Source records
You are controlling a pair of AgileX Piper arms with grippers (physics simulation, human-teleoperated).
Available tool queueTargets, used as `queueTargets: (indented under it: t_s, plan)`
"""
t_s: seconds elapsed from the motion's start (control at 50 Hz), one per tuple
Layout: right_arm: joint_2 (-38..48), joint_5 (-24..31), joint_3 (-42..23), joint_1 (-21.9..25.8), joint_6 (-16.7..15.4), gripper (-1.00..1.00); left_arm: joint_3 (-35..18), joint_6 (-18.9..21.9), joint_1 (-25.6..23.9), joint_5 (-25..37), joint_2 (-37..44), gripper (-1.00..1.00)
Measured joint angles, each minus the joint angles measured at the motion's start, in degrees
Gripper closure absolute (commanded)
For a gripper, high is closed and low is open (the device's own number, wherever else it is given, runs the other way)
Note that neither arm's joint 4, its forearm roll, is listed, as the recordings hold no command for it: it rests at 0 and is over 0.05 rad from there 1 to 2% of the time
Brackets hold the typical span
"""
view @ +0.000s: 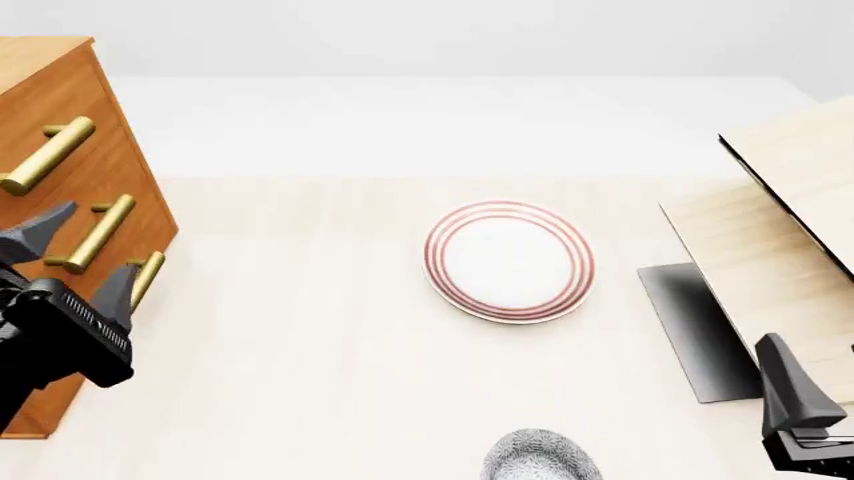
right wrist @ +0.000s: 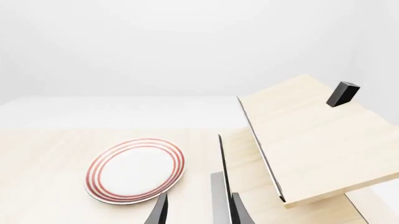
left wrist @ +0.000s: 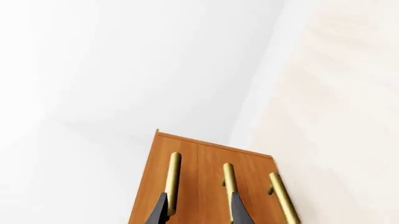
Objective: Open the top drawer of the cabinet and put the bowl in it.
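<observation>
The orange-brown cabinet (view: 60, 110) stands at the table's left edge with all three drawers shut. The top drawer (view: 34, 110) has a brass handle (view: 47, 155), which also shows in the left wrist view (left wrist: 173, 175). My left gripper (view: 78, 258) is open right in front of the drawer fronts, its fingers (left wrist: 159, 212) apart around the level of the middle handle (view: 94, 235) and holding nothing. The speckled bowl (view: 541, 458) sits at the near edge, partly cut off. My right gripper (right wrist: 199, 214) is open and empty at the near right, to the right of the bowl.
A white plate with red rings (view: 510, 260) lies mid-table and also shows in the right wrist view (right wrist: 134, 170). A pale wood panel structure (view: 787, 200) with a dark grey base (view: 694, 330) stands at the right. A small dark block (right wrist: 343, 93) sits on its sloping top.
</observation>
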Motion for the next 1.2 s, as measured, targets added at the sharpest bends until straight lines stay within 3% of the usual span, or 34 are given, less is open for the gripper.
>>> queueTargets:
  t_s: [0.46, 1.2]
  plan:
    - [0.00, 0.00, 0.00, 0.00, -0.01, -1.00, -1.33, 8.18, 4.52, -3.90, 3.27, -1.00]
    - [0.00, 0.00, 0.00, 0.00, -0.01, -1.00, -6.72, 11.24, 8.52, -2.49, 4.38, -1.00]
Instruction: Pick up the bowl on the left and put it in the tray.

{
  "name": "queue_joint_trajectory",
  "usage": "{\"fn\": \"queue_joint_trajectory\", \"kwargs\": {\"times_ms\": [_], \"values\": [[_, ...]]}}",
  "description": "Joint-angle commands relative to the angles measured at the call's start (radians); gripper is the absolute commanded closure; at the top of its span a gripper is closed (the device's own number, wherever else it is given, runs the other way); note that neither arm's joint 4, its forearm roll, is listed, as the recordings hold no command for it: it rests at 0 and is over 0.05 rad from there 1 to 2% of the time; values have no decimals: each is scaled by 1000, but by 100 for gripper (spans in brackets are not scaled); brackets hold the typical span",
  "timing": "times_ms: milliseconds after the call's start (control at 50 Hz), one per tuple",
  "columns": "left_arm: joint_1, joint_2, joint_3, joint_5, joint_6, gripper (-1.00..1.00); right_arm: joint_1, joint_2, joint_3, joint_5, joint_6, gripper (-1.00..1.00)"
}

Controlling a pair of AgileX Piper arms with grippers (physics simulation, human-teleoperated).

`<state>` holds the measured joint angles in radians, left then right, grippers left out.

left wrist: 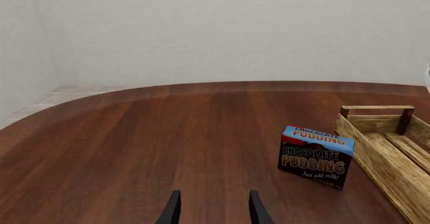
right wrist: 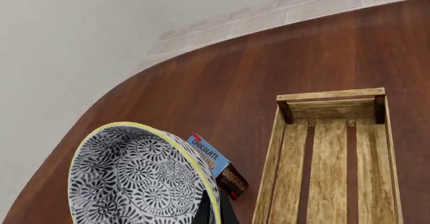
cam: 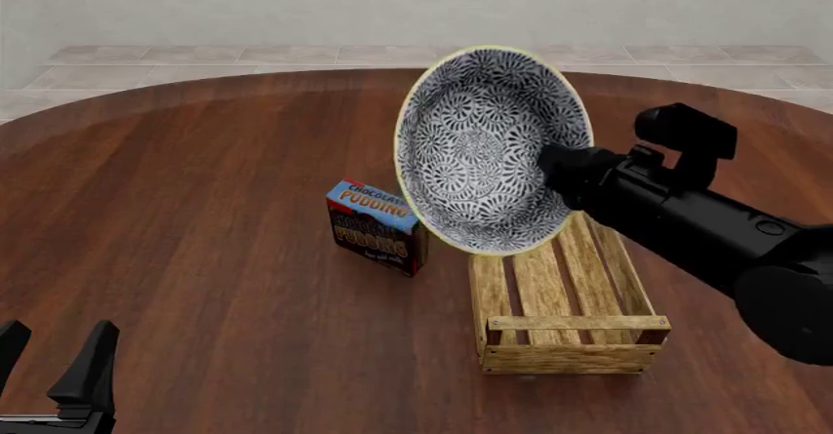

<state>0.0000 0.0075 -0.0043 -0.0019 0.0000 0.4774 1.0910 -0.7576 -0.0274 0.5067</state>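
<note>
The bowl [cam: 482,146], patterned blue-and-white with a cream rim, hangs in the air tilted on edge, its inside facing the front camera. My right gripper [cam: 553,168] is shut on its rim. The bowl [right wrist: 134,178] fills the right wrist view's corner, with the dark fingertips [right wrist: 216,210] pinching the rim. It hangs above the far end of the tray [cam: 573,356], a long light-wood crate with a slatted bottom [right wrist: 329,95]. My left gripper [cam: 50,364] stands open and holds nothing near the table's front left, far from the bowl; its fingers [left wrist: 172,210] show in the left wrist view.
A blue chocolate pudding box [cam: 375,227] stands on the dark wood table [cam: 195,210], just left of the tray's far end. The same box [left wrist: 315,156] and the tray [left wrist: 383,153] appear in the left wrist view. A tiled floor lies beyond the table's far edge.
</note>
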Motion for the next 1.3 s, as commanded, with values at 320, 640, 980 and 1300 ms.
{"fn": "queue_joint_trajectory", "kwargs": {"times_ms": [320,640,980,1300], "values": [[0,0,0,0,0,-100,-148,25,10,1,66,100],[0,0,0,0,0,-100,-233,77,3,30,89,100],[0,0,0,0,0,-100,-272,176,-5,54,149,100],[0,0,0,0,0,-100,-221,237,-4,66,225,100]]}}
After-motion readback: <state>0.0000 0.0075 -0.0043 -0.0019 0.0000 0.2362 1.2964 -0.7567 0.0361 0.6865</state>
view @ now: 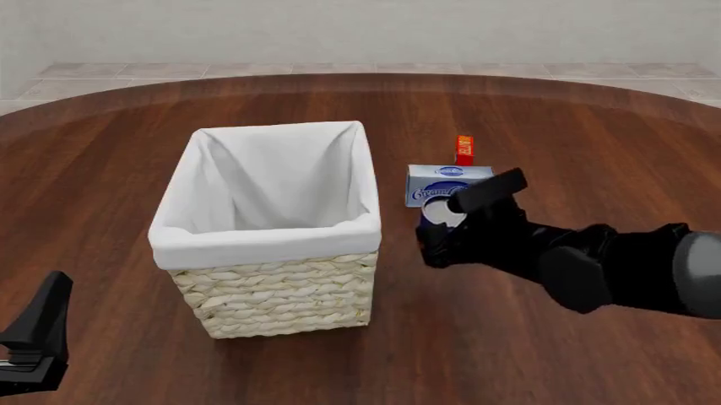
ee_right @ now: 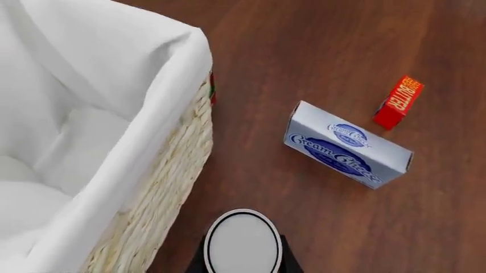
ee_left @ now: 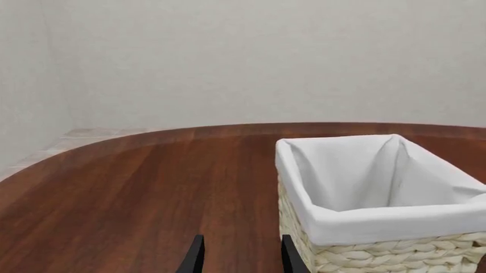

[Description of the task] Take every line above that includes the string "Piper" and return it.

[Written response]
You are controlling a pair of AgileX Piper arms with grippers (physics simulation, human-teleoperated).
Controlling a pair of AgileX Piper arms with grippers (physics simulation, human-teleoperated).

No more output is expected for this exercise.